The lines to print run from the top of the material below to the line with "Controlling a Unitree", inclusive; please copy them exactly, without pictures.

Information supplied:
■ ■ ■ ■ ■

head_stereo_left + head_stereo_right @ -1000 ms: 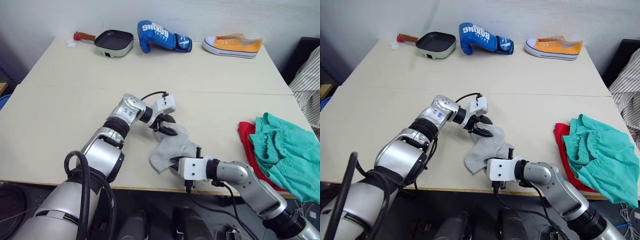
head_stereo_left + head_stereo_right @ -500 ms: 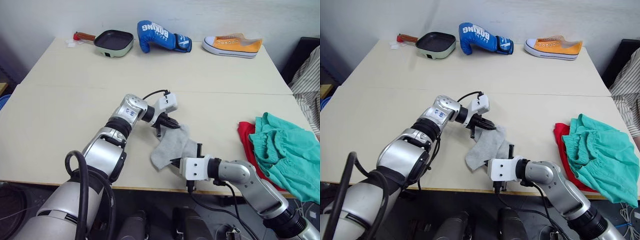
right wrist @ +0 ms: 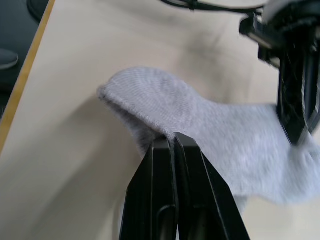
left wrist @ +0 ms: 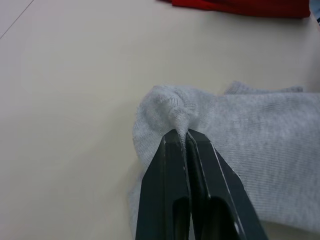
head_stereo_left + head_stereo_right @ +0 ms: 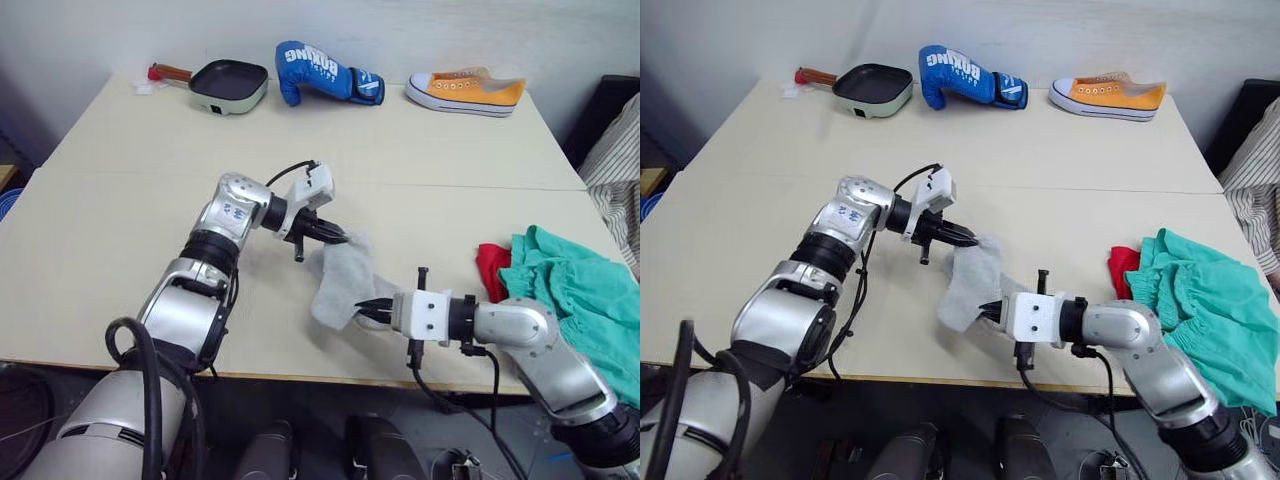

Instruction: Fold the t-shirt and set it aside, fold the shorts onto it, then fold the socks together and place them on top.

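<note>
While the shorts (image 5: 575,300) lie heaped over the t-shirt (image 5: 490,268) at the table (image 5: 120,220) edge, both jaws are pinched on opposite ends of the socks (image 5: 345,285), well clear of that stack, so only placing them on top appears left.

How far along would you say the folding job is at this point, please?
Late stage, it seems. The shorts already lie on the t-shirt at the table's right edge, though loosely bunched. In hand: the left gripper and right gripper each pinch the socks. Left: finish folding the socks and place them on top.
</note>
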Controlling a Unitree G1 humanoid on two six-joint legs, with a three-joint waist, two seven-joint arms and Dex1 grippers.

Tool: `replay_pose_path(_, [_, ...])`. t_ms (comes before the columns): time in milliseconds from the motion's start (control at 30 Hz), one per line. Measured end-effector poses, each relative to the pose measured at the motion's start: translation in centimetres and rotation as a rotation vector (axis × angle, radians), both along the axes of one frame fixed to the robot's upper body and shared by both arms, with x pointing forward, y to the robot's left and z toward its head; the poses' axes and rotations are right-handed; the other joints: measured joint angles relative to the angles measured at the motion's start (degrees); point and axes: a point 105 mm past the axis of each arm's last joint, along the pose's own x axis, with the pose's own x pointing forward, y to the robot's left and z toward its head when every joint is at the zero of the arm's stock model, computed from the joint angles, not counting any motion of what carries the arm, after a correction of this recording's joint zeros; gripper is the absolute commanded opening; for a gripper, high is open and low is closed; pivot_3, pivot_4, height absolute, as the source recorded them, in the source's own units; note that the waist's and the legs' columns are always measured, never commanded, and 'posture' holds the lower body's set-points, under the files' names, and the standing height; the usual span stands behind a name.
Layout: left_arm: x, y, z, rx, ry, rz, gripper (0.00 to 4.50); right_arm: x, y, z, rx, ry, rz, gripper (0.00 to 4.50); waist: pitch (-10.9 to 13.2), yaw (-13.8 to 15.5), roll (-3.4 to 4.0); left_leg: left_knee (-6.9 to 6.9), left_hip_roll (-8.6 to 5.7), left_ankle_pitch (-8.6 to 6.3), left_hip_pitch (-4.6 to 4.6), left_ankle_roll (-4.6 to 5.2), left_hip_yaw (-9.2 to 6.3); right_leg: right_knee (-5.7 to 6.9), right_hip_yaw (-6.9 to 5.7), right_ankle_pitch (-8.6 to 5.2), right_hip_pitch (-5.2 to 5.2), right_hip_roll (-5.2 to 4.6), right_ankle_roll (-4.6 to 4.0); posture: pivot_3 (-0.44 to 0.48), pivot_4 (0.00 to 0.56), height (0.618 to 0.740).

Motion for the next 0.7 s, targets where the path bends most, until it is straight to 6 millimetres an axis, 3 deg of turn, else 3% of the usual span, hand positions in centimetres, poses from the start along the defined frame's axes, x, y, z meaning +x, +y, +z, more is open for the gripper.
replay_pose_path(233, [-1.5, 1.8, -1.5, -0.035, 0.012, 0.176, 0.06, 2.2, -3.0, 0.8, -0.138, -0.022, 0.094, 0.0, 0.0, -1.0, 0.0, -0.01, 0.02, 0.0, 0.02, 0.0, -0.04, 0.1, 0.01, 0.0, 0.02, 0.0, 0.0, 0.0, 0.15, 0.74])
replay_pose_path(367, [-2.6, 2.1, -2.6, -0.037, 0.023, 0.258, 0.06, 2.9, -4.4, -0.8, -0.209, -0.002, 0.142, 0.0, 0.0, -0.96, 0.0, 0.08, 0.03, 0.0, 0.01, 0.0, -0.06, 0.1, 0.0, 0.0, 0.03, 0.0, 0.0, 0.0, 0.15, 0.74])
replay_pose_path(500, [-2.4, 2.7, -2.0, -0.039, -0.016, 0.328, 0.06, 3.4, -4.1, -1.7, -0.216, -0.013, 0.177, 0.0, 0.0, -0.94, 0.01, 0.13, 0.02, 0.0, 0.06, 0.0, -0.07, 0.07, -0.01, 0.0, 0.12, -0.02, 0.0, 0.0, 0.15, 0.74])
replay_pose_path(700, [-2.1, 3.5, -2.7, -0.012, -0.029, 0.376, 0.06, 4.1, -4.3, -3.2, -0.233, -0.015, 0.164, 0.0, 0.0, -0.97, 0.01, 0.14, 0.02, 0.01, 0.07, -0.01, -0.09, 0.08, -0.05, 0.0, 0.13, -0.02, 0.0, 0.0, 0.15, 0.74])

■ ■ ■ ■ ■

Result of the exercise:
head_stereo_left + head_stereo_right @ -1000 ms: 
head_stereo_left + head_stereo_right @ -500 ms: 
right wrist @ +0 ms: 
left wrist @ +0 ms: 
head_stereo_left + head_stereo_right @ +0 ms: 

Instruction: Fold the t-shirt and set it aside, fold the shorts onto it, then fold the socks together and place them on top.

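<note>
While the shorts (image 5: 575,300) lie heaped over the t-shirt (image 5: 490,268) at the table (image 5: 120,220) edge, both jaws are pinched on opposite ends of the socks (image 5: 345,285), well clear of that stack, so only placing them on top appears left.

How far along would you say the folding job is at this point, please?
Late stage, it seems. The shorts already lie on the t-shirt at the table's right edge, though loosely bunched. In hand: the left gripper and right gripper each pinch the socks. Left: finish folding the socks and place them on top.
</note>
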Controlling a Unitree G1 humanoid on two six-joint legs, with a three-joint waist, two seven-joint arms and Dex1 grippers.

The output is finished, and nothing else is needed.